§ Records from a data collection
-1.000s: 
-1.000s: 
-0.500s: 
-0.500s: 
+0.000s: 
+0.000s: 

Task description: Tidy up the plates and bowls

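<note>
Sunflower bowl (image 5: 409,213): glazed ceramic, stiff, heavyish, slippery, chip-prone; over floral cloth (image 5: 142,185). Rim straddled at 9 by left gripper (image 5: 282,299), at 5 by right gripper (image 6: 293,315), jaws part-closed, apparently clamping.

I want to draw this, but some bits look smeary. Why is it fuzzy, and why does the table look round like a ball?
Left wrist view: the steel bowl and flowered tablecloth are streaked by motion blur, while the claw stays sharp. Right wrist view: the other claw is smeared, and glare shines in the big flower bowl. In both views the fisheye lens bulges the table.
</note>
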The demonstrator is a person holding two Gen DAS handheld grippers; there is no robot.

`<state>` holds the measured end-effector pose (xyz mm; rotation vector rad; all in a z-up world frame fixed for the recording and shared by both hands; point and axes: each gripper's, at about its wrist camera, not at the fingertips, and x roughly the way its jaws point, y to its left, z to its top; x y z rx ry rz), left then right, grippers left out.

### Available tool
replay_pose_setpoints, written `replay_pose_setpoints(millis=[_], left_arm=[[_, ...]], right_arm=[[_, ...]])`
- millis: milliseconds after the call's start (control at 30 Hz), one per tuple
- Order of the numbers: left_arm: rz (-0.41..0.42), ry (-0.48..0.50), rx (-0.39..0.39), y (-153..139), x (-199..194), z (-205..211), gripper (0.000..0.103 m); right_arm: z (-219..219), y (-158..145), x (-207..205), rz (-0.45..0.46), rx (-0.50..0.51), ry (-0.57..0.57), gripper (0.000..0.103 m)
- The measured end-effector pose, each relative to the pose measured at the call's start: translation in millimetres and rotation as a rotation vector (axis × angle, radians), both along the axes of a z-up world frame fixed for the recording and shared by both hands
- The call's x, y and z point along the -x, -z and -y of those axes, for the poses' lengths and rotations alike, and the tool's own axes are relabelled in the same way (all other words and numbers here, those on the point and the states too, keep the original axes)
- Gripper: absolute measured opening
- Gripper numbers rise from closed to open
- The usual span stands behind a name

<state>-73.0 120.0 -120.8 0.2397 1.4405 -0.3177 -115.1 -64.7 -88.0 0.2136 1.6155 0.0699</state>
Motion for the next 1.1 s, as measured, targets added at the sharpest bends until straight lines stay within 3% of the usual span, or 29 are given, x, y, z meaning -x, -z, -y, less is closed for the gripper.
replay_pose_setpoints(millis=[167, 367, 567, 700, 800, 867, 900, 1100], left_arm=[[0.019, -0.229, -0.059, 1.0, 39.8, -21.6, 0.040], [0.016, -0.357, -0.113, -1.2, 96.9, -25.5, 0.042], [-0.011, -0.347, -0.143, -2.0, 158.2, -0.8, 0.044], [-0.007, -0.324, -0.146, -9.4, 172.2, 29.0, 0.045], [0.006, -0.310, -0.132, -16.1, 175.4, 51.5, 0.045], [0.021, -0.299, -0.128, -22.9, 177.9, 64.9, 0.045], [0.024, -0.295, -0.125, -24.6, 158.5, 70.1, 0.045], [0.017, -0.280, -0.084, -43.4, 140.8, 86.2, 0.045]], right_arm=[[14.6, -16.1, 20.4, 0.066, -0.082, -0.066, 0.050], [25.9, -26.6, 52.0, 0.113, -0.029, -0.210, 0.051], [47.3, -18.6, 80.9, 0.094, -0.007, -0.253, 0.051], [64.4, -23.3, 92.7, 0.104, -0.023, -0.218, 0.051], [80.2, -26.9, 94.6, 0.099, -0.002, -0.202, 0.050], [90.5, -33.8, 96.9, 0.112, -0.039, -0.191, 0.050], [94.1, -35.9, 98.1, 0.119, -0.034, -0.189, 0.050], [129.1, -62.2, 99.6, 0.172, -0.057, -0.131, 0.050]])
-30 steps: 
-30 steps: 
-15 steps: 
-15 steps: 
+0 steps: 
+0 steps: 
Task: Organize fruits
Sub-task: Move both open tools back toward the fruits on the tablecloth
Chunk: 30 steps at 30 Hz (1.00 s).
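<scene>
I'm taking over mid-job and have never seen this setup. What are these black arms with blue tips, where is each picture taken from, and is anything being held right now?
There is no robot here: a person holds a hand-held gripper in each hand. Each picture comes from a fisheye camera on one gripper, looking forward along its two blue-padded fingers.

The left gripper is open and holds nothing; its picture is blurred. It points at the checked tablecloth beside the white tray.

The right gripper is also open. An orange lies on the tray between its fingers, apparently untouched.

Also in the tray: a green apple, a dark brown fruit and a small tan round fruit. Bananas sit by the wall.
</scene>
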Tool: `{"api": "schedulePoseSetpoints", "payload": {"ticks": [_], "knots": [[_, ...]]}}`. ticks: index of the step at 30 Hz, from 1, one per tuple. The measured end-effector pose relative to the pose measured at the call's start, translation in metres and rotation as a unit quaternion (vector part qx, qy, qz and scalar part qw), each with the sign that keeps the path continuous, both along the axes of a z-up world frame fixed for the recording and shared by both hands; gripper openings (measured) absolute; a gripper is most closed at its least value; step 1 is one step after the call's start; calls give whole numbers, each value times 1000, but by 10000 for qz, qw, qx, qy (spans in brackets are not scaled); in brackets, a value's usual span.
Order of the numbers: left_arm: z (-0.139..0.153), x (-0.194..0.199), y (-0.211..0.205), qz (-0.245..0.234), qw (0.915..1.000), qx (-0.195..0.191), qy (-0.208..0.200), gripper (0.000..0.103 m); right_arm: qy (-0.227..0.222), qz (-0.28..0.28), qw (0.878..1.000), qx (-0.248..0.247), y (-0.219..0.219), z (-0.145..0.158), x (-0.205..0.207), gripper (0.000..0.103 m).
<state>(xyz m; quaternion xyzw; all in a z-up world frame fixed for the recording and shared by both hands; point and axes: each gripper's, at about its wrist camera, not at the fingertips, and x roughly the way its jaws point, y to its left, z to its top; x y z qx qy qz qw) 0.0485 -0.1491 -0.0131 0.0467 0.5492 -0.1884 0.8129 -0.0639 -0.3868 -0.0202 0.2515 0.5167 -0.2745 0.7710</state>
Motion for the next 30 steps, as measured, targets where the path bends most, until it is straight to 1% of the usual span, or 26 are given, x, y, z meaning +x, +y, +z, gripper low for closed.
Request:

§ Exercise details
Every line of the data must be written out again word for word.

§ Output of the task
-1.000s: 
-1.000s: 
-0.500s: 
-0.500s: 
+0.000s: 
+0.000s: 

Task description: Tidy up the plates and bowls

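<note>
Sunflower bowl (image 5: 409,213): glazed ceramic, stiff, heavyish, slippery, chip-prone; over floral cloth (image 5: 142,185). Rim straddled at 9 by left gripper (image 5: 282,299), at 5 by right gripper (image 6: 293,315), jaws part-closed, apparently clamping.

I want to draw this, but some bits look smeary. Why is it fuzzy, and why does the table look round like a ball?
Left wrist view: the steel bowl and flowered tablecloth are streaked by motion blur, while the claw stays sharp. Right wrist view: the other claw is smeared, and glare shines in the big flower bowl. In both views the fisheye lens bulges the table.
</note>
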The demonstrator is a person holding two Gen DAS handheld grippers; there is no robot.

`<state>` holds the measured end-effector pose (xyz mm; rotation vector rad; all in a z-up world frame fixed for the recording and shared by both hands; point and axes: each gripper's, at about its wrist camera, not at the fingertips, and x roughly the way its jaws point, y to its left, z to its top; x y z rx ry rz), left then right, grippers left out.

### Available tool
replay_pose_setpoints, written `replay_pose_setpoints(millis=[_], left_arm=[[_, ...]], right_arm=[[_, ...]])`
- millis: milliseconds after the call's start (control at 30 Hz), one per tuple
- Order of the numbers: left_arm: rz (-0.41..0.42), ry (-0.48..0.50), rx (-0.39..0.39), y (-153..139), x (-199..194), z (-205..211), gripper (0.000..0.103 m); right_arm: z (-219..219), y (-158..145), x (-207..205), rz (-0.45..0.46), rx (-0.50..0.51), ry (-0.57..0.57), gripper (0.000..0.103 m)
- The measured end-effector pose, each relative to the pose measured at the call's start: translation in millimetres and rotation as a rotation vector (axis × angle, radians), both along the axes of a z-up world frame fixed for the recording and shared by both hands
- The call's x, y and z point along the -x, -z and -y of those axes, for the poses' lengths and rotations alike, and the tool's own axes are relabelled in the same way (all other words and numbers here, those on the point and the states too, keep the original axes)
- Gripper: absolute measured opening
- Gripper numbers rise from closed to open
- The usual span stands behind a name

<state>-73.0 120.0 -120.8 0.2397 1.4405 -0.3177 -115.1 -64.7 -88.0 0.2136 1.6155 0.0699</state>
Motion for the next 1.1 s, as measured, targets added at the sharpest bends until straight lines stay within 3% of the usual span, or 29 are given, x, y, z meaning -x, -z, -y, less is closed for the gripper.
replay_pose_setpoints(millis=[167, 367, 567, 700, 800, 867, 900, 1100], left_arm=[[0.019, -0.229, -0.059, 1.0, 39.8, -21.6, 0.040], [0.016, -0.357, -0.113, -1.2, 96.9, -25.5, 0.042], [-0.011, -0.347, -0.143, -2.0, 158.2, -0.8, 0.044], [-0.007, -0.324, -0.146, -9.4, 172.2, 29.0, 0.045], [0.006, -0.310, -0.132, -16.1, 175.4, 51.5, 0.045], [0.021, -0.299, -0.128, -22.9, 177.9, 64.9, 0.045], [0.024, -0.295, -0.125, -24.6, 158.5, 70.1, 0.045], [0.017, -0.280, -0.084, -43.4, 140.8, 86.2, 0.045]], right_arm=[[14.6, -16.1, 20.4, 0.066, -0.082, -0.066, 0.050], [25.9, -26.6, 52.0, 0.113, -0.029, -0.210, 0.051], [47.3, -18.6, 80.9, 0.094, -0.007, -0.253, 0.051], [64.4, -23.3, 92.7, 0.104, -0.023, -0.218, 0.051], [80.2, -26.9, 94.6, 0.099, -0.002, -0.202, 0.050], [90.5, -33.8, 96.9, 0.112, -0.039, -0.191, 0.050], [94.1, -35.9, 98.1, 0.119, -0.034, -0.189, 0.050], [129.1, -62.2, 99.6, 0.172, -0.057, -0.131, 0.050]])
-30 steps: 
-30 steps: 
-15 steps: 
-15 steps: 
+0 steps: 
+0 steps: 
Task: Organize fruits
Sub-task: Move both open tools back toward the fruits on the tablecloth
Chunk: 30 steps at 30 Hz (1.00 s).
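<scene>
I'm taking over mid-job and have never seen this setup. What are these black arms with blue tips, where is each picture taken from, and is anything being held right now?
There is no robot here: a person holds a hand-held gripper in each hand. Each picture comes from a fisheye camera on one gripper, looking forward along its two blue-padded fingers.

The left gripper is open and holds nothing; its picture is blurred. It points at the checked tablecloth beside the white tray.

The right gripper is also open. An orange lies on the tray between its fingers, apparently untouched.

Also in the tray: a green apple, a dark brown fruit and a small tan round fruit. Bananas sit by the wall.
</scene>
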Tool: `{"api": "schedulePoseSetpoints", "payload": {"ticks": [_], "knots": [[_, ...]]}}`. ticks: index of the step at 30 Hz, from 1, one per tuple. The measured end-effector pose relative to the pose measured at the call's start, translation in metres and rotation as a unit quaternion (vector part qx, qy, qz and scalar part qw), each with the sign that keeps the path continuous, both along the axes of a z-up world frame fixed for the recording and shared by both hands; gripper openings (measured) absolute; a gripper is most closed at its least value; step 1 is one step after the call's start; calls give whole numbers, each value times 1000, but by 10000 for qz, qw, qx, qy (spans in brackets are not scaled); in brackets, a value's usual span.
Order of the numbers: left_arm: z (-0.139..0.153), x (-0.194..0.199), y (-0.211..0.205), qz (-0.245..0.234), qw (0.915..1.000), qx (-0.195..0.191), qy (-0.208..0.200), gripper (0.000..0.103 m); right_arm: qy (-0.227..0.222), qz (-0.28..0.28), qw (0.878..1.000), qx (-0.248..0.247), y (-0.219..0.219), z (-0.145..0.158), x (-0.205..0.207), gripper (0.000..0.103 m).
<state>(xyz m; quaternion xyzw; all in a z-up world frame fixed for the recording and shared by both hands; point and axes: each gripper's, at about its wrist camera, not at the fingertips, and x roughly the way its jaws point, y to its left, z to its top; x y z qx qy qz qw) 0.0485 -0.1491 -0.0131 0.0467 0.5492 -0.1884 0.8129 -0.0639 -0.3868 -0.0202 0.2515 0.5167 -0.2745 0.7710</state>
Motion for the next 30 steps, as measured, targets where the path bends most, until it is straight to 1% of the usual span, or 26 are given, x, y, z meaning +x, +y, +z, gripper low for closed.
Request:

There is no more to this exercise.